### ASSIGNMENT
The answer should be a single number: how many lines of the entries below hold the word "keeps".

### SUPPLIED RECORDS
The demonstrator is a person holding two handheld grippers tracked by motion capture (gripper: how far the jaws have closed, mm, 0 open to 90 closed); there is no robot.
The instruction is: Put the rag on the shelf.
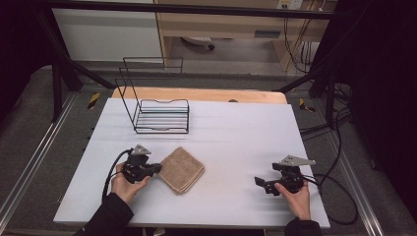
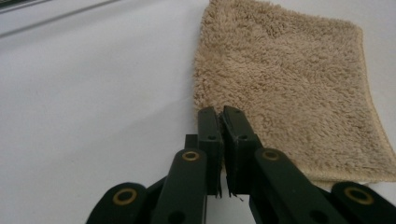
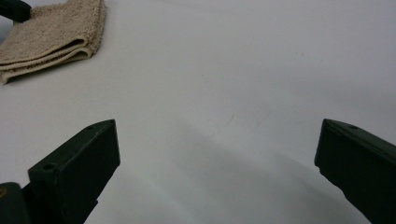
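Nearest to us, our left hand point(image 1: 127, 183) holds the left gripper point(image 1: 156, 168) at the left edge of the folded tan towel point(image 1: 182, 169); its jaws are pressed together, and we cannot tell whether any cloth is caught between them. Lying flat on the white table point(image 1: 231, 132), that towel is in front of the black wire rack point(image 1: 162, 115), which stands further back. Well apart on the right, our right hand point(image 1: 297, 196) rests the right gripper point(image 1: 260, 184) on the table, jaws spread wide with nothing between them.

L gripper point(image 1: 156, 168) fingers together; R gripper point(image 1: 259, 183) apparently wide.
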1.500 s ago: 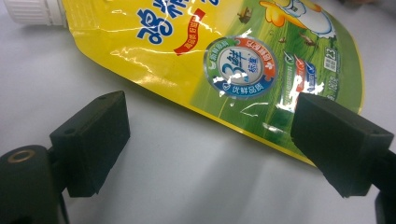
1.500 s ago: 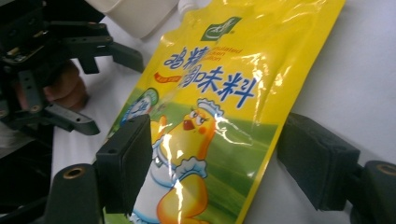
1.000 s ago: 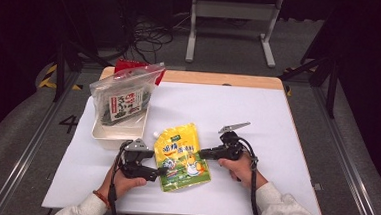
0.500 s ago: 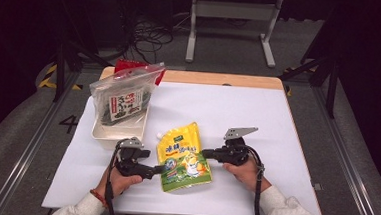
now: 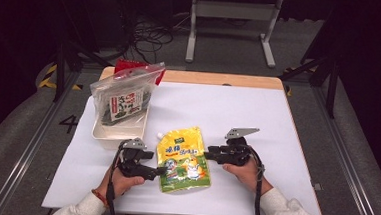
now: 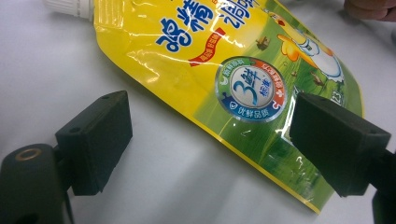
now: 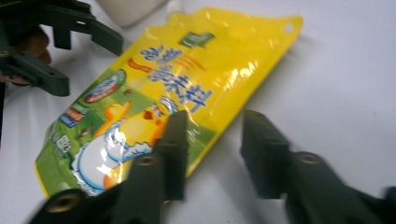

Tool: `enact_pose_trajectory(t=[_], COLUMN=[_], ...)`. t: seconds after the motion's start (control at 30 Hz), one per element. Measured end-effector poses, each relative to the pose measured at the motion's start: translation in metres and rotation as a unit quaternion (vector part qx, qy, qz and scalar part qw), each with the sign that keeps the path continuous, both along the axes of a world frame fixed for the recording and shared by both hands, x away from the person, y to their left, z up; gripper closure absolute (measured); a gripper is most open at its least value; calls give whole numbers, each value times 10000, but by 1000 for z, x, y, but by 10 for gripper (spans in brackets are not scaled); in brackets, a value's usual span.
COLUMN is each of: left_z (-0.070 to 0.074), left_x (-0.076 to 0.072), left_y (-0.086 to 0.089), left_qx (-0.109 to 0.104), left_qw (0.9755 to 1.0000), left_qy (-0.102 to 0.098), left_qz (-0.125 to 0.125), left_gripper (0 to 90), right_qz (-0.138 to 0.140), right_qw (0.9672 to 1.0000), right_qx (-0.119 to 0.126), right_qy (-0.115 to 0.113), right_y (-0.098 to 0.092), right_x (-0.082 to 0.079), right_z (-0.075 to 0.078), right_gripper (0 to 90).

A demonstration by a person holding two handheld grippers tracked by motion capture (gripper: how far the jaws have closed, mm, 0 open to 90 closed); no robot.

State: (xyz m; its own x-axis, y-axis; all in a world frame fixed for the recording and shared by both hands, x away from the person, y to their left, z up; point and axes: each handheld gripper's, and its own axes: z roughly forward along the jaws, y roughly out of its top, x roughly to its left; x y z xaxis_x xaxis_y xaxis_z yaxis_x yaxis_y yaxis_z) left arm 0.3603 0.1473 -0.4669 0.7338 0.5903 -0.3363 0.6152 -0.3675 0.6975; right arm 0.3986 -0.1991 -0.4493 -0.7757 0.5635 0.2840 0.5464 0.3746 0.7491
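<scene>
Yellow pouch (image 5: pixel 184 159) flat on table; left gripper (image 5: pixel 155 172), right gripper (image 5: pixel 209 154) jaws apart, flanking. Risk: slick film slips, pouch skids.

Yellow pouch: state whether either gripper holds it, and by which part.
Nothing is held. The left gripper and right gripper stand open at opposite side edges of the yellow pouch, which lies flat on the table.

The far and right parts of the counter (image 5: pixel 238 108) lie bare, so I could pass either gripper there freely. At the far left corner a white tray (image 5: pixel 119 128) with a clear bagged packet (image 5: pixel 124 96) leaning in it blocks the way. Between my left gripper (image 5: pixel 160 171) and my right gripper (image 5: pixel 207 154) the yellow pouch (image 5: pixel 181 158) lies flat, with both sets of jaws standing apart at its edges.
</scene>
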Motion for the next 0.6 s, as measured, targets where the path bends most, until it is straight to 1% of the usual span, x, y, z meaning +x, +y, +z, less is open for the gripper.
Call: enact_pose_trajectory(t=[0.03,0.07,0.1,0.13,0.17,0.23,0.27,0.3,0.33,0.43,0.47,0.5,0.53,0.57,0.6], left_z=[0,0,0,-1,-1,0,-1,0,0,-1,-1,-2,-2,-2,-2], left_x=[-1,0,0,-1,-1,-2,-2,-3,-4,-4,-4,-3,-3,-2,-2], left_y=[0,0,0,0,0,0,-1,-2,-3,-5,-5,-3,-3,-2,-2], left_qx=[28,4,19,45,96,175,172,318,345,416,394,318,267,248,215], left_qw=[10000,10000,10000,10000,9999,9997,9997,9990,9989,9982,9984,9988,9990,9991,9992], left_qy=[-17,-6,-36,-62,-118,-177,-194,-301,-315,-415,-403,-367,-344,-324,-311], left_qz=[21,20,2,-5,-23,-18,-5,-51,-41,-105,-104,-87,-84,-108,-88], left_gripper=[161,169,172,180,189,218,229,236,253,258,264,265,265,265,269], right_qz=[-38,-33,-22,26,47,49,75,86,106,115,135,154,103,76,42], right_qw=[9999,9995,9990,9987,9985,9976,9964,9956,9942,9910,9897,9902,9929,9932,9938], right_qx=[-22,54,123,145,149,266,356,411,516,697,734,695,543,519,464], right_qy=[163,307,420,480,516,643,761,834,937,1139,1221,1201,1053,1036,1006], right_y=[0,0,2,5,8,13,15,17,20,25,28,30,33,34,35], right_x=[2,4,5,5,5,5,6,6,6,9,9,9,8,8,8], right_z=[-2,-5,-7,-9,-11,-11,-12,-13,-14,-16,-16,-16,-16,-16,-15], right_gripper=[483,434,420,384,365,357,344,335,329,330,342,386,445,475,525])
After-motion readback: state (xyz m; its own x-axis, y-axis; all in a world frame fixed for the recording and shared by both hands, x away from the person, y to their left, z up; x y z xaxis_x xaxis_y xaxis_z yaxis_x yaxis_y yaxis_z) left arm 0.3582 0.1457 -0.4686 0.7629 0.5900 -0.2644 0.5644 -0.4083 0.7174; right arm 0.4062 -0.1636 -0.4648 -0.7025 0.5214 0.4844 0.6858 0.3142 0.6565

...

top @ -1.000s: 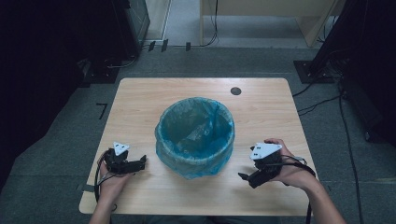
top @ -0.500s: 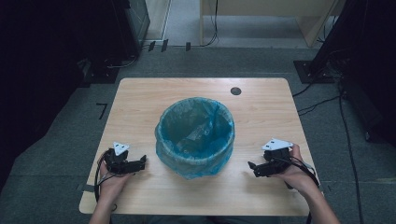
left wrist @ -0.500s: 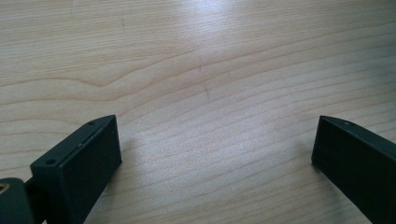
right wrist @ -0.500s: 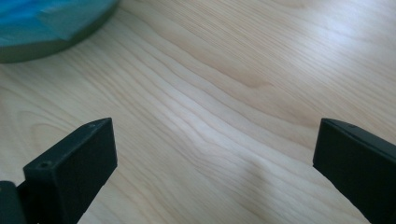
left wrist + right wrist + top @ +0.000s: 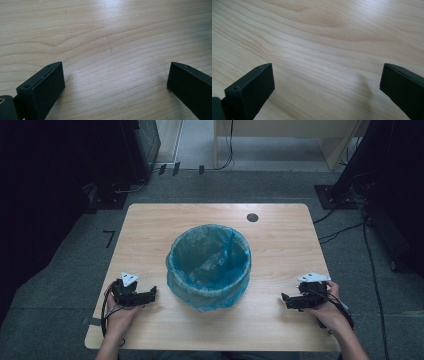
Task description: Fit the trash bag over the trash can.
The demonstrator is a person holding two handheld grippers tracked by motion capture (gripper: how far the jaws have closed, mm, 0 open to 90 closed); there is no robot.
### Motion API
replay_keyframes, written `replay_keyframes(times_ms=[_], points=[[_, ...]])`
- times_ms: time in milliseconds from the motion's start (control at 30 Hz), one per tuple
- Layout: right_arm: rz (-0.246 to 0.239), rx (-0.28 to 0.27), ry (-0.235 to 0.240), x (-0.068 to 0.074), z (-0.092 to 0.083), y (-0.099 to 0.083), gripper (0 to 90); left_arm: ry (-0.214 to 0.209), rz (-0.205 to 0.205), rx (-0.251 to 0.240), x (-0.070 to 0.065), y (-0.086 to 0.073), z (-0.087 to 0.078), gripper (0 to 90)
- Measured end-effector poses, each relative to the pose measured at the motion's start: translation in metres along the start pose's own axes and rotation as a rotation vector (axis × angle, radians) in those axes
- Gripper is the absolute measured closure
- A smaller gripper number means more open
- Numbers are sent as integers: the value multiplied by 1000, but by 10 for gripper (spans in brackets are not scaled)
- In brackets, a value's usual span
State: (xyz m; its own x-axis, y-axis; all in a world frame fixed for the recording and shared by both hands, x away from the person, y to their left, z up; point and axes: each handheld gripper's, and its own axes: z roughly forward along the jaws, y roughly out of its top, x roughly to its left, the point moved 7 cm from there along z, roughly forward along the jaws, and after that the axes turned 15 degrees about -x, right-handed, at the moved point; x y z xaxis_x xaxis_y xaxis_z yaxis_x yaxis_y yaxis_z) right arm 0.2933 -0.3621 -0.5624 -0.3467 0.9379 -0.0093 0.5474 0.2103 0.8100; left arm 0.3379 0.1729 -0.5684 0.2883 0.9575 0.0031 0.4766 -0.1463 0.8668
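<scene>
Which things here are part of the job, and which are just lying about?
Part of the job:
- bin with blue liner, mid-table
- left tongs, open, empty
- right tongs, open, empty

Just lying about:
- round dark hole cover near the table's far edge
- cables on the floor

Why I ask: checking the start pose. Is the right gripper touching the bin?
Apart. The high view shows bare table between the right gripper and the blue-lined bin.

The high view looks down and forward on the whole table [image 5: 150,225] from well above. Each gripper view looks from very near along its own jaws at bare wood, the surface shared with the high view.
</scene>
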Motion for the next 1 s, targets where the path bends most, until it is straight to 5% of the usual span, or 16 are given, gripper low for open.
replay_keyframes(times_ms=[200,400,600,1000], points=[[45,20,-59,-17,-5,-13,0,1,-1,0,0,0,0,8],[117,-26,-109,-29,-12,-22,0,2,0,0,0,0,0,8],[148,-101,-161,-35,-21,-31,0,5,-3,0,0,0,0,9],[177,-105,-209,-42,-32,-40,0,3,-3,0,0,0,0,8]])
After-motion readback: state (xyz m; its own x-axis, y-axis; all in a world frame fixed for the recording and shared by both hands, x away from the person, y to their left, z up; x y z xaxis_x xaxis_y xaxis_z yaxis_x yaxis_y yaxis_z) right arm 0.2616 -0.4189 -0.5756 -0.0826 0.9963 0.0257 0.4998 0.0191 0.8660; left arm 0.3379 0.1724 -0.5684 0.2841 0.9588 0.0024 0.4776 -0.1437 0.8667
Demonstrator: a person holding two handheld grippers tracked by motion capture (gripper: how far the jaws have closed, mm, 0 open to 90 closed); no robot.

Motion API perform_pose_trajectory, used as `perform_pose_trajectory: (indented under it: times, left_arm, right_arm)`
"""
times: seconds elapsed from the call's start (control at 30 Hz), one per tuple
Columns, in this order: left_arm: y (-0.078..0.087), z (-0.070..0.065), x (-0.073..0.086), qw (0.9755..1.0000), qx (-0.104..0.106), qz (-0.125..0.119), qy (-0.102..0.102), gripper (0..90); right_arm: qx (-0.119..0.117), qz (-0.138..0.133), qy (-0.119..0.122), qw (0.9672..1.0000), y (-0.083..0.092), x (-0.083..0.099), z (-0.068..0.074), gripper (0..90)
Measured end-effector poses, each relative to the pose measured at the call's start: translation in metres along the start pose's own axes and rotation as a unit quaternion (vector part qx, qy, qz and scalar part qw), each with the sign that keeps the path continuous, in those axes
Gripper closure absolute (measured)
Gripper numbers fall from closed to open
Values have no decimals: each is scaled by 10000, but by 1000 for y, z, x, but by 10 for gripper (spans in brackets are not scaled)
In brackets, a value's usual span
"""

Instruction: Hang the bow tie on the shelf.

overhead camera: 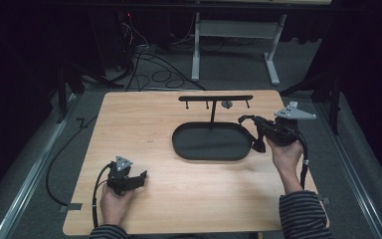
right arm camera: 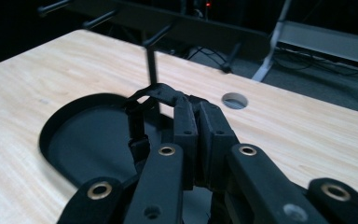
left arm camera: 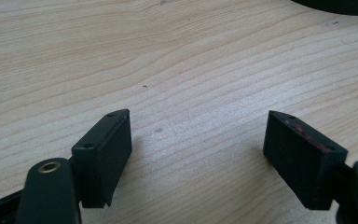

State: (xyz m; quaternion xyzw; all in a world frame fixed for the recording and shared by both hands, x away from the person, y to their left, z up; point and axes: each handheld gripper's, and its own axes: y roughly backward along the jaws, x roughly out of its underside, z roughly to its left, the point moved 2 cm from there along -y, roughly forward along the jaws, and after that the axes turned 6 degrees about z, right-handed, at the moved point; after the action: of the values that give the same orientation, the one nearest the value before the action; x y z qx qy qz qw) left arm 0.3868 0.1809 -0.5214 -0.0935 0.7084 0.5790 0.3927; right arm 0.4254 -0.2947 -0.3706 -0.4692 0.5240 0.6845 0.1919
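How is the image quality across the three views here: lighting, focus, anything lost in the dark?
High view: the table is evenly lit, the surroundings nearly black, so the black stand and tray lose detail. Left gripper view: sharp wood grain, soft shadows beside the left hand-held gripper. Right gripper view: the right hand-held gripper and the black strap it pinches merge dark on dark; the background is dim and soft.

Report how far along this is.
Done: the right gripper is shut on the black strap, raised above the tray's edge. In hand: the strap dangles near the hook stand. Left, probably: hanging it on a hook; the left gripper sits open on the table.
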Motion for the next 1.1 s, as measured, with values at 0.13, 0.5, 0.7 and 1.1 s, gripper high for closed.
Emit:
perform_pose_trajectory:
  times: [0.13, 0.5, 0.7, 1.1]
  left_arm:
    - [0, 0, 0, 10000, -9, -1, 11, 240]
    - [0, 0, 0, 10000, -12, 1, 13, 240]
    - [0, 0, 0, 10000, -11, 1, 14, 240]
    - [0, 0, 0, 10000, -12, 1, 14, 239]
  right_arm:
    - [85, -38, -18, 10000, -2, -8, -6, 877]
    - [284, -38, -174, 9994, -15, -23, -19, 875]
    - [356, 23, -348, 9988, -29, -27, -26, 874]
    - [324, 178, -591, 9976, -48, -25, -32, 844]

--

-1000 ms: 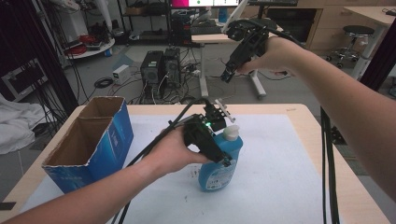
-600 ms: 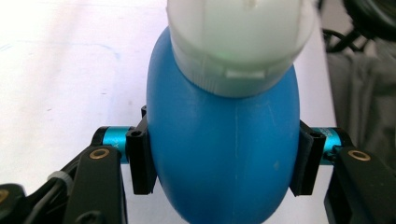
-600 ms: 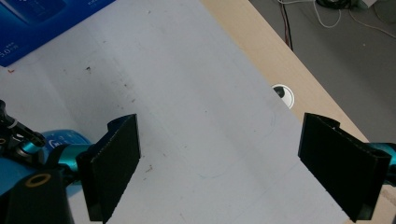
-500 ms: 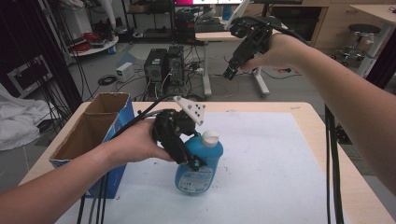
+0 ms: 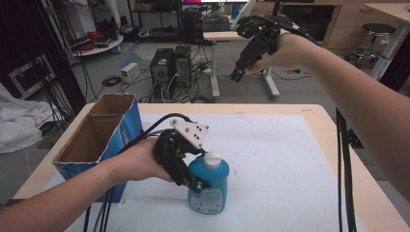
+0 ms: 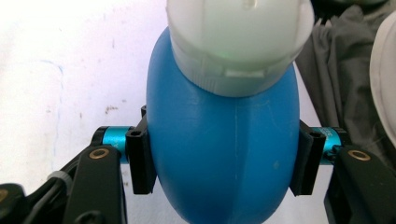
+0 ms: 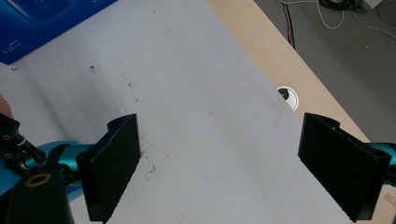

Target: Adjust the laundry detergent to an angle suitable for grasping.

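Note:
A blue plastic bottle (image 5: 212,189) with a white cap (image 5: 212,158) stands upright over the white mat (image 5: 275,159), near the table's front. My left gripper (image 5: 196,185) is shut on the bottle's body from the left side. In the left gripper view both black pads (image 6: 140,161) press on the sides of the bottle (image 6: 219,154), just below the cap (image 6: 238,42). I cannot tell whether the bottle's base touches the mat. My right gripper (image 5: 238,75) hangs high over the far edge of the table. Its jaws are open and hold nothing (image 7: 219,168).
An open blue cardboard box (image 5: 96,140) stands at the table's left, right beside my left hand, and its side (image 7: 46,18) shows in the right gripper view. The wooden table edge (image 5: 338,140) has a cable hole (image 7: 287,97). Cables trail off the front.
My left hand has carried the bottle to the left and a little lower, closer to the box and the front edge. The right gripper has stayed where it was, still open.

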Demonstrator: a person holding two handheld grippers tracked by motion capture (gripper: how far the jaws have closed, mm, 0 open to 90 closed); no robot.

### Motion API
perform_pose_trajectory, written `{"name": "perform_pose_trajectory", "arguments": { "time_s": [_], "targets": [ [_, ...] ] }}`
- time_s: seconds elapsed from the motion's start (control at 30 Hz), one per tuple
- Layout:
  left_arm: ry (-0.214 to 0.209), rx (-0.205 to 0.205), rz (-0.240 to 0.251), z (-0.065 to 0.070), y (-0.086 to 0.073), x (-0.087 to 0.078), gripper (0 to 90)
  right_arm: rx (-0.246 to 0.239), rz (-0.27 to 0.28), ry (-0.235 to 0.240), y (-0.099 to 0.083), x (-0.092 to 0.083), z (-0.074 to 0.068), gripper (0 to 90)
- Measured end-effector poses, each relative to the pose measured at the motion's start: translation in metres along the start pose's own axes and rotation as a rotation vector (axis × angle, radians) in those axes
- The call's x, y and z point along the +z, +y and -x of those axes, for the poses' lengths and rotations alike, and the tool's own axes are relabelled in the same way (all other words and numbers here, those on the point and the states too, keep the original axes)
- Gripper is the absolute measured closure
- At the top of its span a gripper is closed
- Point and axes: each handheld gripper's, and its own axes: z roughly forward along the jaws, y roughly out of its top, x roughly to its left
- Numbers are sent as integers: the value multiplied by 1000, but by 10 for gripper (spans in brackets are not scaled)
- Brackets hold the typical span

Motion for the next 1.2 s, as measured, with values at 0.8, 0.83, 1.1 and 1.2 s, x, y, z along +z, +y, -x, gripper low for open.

### TASK SOLUTION
2